__Your task__.
Reproduce exactly the lines of the material beneath, from the line that contains "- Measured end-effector" to the line that contains "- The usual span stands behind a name", both included, and no other lines.

__Data under study__.
++++++++
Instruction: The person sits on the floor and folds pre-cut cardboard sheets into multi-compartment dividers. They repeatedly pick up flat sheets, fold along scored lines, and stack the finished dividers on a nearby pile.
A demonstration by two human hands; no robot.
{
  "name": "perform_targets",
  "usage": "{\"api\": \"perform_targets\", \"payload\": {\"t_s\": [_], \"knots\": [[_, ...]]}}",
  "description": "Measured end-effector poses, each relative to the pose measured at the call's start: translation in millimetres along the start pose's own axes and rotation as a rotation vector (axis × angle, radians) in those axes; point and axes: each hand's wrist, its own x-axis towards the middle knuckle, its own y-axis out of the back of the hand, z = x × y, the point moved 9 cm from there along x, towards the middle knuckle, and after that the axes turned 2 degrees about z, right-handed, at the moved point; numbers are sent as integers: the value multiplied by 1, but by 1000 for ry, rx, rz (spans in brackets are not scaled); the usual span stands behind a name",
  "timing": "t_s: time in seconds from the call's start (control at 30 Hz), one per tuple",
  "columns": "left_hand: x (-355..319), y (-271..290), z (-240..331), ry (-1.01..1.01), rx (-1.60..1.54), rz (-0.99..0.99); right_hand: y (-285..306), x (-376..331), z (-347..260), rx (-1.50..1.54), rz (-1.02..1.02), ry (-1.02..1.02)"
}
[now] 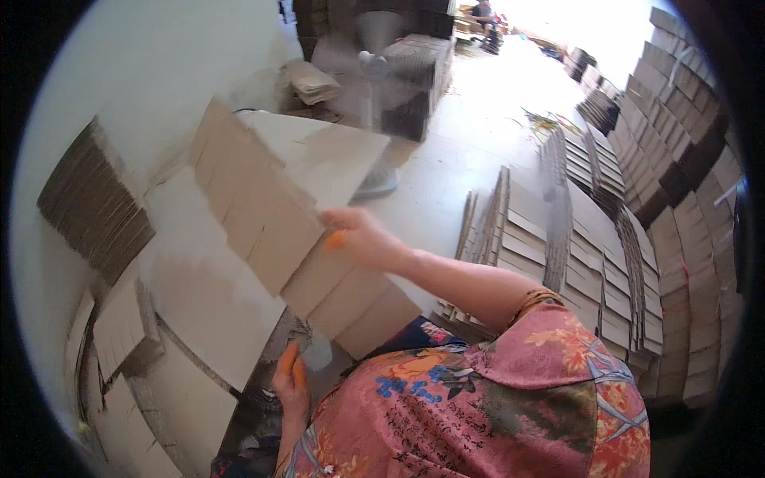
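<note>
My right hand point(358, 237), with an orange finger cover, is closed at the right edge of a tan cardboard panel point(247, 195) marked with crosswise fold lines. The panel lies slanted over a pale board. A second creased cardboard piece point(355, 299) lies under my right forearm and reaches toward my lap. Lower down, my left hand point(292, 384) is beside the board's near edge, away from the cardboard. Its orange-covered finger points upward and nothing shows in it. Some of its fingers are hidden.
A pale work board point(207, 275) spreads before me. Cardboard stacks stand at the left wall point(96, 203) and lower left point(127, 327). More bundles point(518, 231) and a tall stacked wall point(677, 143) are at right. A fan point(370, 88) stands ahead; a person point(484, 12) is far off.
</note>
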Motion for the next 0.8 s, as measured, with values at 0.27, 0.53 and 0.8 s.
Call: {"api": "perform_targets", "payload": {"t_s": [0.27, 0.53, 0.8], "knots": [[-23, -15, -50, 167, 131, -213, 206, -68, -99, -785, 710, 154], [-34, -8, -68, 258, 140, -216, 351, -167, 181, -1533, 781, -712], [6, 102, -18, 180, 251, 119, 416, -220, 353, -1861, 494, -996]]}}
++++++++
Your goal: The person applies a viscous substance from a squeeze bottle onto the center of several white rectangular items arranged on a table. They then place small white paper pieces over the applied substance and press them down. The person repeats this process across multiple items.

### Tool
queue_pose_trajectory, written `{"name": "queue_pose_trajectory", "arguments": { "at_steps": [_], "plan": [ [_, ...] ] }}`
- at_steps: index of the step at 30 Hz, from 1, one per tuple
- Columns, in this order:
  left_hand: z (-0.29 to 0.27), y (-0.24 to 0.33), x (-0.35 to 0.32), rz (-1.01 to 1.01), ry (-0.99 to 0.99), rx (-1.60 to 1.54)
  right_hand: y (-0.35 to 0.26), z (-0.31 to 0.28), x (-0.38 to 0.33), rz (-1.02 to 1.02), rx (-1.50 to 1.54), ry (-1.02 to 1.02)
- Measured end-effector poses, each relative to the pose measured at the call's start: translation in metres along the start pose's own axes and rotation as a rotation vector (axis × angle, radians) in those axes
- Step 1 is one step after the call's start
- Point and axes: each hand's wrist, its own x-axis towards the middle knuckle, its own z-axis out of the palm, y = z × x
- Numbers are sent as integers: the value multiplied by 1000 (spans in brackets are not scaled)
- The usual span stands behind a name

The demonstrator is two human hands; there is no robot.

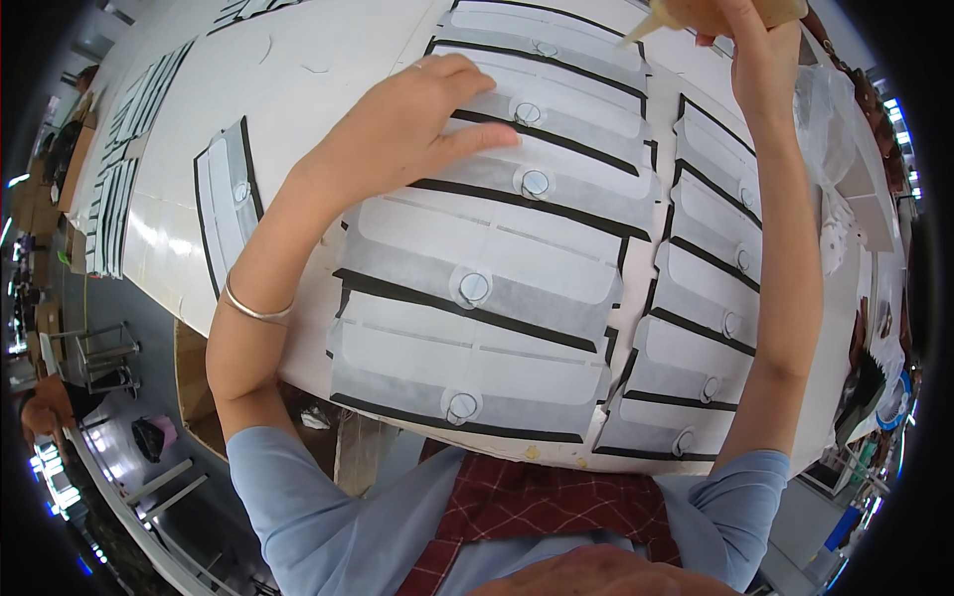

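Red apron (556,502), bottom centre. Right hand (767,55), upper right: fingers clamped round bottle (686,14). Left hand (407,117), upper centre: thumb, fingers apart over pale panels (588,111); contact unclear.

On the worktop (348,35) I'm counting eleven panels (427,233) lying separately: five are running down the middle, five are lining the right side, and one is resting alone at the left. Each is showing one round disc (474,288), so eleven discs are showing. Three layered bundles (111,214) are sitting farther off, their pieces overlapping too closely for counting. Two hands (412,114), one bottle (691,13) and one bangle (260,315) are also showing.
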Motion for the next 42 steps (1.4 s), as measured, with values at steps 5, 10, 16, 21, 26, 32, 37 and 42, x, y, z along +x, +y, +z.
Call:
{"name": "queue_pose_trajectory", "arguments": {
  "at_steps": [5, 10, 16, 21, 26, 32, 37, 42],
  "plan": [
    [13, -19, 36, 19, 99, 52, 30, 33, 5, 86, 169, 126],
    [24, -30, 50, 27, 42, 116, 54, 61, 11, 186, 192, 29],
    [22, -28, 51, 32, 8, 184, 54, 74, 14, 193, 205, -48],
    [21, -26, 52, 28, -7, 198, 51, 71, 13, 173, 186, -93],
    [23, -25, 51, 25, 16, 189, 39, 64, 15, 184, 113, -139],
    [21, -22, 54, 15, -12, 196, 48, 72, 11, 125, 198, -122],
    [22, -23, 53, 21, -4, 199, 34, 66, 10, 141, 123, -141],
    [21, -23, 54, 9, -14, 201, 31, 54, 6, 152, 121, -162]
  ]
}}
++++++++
__Your response__.
- Measured end-effector poses, each relative to the pose measured at the call's start: translation in metres along the start pose's own axes and rotation as a rotation vector (axis × angle, radians) in those axes
- Step 1 is one step after the call's start
- Point and axes: each hand's wrist, its own x-axis towards the middle knuckle, its own z-axis out of the palm, y = z × x
- Numbers are sent as integers: the value multiplied by 1000 (spans in brackets are not scaled)
- The usual span stands behind a name

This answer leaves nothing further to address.